May 22, 2008 11:05
The wishy-washy weather the past few days has been a bane for the commuters. On my way home from the office the other night, the dark clouds gave in and rain suddenly poured as soon as the sun dived to its exit. I opted to take the jeep to the MRT station and finally got a wet seat by the jeep’s entrance after 50 other passengers ahead of me.
Ayala was, quite typically, dark and dreary. Our jeep crawled like a turtle as threateningly huge SUVs honked their honkers as they zoomed right past us. I realized that the traffic was not so bad after all seeing that the other cars were moving at a relatively fast pace. Suddenly, our jeepney coughed black smoke several times, shook like a freezing chihuahua and stopped in the middle of the road.
After a minute, the frail driver went down with a towel over his head, and signaled the cars behind us to move to the other lanes. I felt terrible for him as I looked at his worried wrinkled face.
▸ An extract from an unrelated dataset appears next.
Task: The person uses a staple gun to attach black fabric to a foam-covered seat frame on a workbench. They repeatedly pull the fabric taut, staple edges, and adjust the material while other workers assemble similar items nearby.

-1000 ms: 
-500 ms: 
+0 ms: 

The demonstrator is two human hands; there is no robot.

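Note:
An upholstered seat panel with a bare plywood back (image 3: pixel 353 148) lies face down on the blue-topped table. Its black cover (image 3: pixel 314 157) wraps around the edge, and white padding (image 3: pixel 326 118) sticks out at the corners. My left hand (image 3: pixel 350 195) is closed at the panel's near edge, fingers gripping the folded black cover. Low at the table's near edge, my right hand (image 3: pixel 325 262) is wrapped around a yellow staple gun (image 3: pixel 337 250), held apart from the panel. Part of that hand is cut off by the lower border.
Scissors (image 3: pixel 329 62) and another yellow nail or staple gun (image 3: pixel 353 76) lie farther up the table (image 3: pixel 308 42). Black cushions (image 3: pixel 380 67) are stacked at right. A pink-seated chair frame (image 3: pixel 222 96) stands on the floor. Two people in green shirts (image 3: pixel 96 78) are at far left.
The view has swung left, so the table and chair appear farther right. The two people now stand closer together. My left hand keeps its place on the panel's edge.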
None of the passengers dared to go down as the rain fell quite stronger by then, and the area where we had stopped had barred sidewalks. I was honestly tempted by my silly conscience to go down and help the poor soul push the jeepney as I felt that being the person by the jeepney’s entrance, I was somehow obliged to do it. Mid-way into my thoughts, our driver waved to another jeepney before coming back in on the driver’s seat. As if understanding some sort of baseball signal, driver B immediately maneuvered his jeep and positioned it directly behind us.
At this point, I already had an idea of what was about to happen and was quite impressed by the level of concern driver B had for our driver, and transitively, for us as well. At the green light, the jeepney behind us gently stuck its nose onto our bumper and pushed our jeep at an ever so slowly pace for the whole 2 kilometers to EDSA. I imagined the two jeepneys looked like two turtles crawling on the wet pavement much to my amusement. I stared at the bumper-to-bumper spectacle in front of me the whole time as I thought it was awfully absurd and at the same time touching to see that class of “bayanihan” first hand, in the impersonal and skyscraping world of Ayala.
When we had reached our stop, the jeepney behind us slowly moved backwards to give way to the exiting passengers. I tried to sneak a feeble smile to driver B as if it were enough to gesture a “thanks,” as if he saw it, and as if my feeble attempt mattered. Whether he did it out of kindness or for any other reason, what matters, I think, is the message we got-or what I got.
Thank heavens for these little anecdotes that make this city, this country, this world, a warmer place to live in, despite the rains, despite the cold pavement, despite the odds.